What are the different types of income?

There are different types of income. But three of the most common are: 

  • Earned income

  • Passive income 

  • Portfolio income 

The main difference between them is in how you make each type of money.

Understanding earned income

Earned income is money you earn by working—either for yourself, someone else or a business you own. It’s also called “active income” because you actively perform a service for it.

If you work for a company—including a small business or a large corporation—your employer may pay you an hourly wage. Or your employer might pay you a salary

Earned income could also include bonuses and extra pay. For example, taxi drivers and restaurant servers can earn tips. And people who work in sales can earn commissions.

Gigs can be another option for earning income. People who want to be independent, self-employed or work a part-time job may want to consider gig work. These side hustles are often temporary or short-term jobs performing a single task on demand. Musicians, babysitters, freelance writers and delivery drivers are all examples of gig workers.

Understanding passive income

Passive income is considered money earned without actively working for it. That’s why it’s also called unearned income. Rental income and income from royalties and limited partnerships are some examples of passive income.

Other examples of passive income include:

  • Alimony

  • Child support 

  • Unemployment benefits

  • Social Security benefits

  • Worker’s compensation

Understanding portfolio income

Portfolio income comes from your financial portfolio—a collection of your monetary assets. It’s also called investment income, which can include interest, dividends and capital gains.

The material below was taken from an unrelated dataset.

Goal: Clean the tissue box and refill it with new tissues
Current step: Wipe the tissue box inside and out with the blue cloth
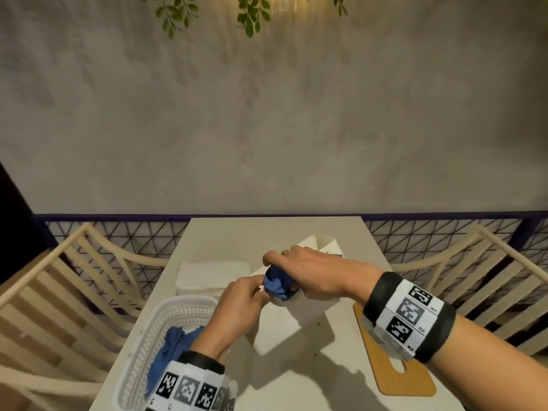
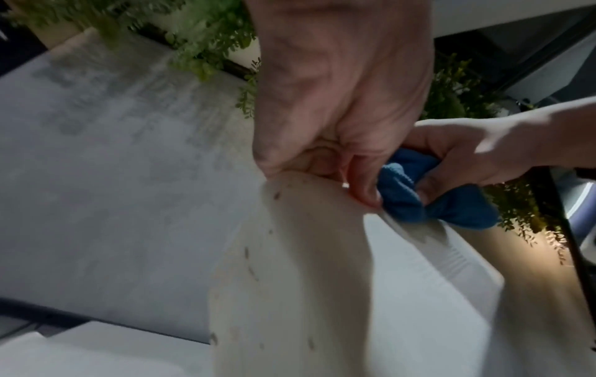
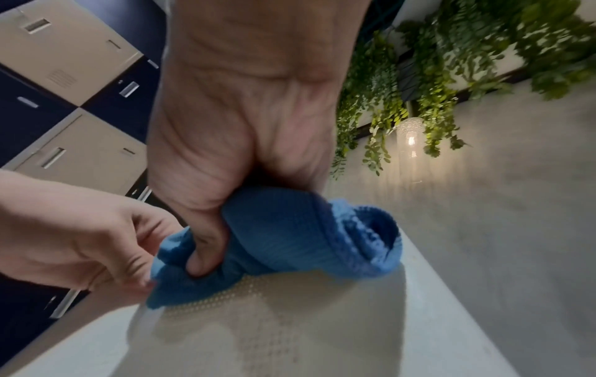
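My right hand (image 1: 314,274) grips a bunched blue cloth (image 1: 277,286) against the top of the white box (image 1: 299,314), which sits tilted under both hands. My left hand (image 1: 237,304) pinches the box's near edge beside the cloth.

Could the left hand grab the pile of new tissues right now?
Probably not right away. The left hand is busy pinching the tissue box edge. The tissues lie close by on the table with nothing in between, so it would have to let go first.
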Tool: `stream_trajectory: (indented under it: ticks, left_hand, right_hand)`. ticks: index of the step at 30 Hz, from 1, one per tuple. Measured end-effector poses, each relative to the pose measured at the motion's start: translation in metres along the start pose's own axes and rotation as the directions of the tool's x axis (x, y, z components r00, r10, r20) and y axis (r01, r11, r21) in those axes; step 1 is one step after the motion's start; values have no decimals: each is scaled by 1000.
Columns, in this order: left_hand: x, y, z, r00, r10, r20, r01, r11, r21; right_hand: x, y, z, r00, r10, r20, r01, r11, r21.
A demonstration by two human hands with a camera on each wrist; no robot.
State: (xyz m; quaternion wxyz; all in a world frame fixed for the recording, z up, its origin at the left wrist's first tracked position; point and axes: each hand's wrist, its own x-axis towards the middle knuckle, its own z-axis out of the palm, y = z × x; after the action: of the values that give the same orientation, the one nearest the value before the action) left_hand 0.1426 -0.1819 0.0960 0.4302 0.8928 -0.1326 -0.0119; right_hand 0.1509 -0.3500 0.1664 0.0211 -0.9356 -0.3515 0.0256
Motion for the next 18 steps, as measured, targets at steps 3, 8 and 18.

Income can come from a bank or credit union that pays interest on account balances. For example, you can earn interest on savings accounts, money market accounts and certificates of deposit (CDs). Keep in mind that the amount of money you make in interest can vary.

You could also earn income by investing. You can typically invest in bonds, stocks and mutual funds. When you buy bonds, you’re essentially loaning money to a corporation or a government in exchange for them paying you interest on your money. When you buy stock in a company, you’re a part owner in that company, so you can share in its profits. Similarly, you can make money from mutual funds, which pool money from investors to make and manage investments.

Think of dividends as the payday on your investments. When a company makes money, it can pay a portion of its profits to shareholders. Corporations commonly pay dividends in cash. But you can also receive more stocks or other assets, such as property.

When you sell something for more than you paid for it, the difference is called your capital gain. With financial investments, you can earn capital gains when you sell a stock or cash out a pension fund whose value has increased since you bought it.

Types of income FAQ

Learn more about different types of income with the answers to these frequently asked questions:

Taxable income can be money, property, goods or services. And unless exempted by law, it must be reported on your tax return.

According to the IRS, most income is taxable.

Discretionary income is the portion of income within your budget you have left to invest, save or spend after you’ve met your necessities. For example, you may use discretionary income on travel and entertainment.

In general, gross and net income have to do with your paycheck. Gross income is the total amount of money you earn from your wages, tips, commissions and bonuses. And net income is the amount left over after taxes and deductions, like health insurance or retirement contributions.

Key takeaways: Types of income

There are many different types of income you can earn. You can actively work for earned income, or you can let your money work for you in passive income streams. You might also earn income from interest, dividends and capital gains on investments.

The more you know about the different types of income sources, the better you can manage your finances.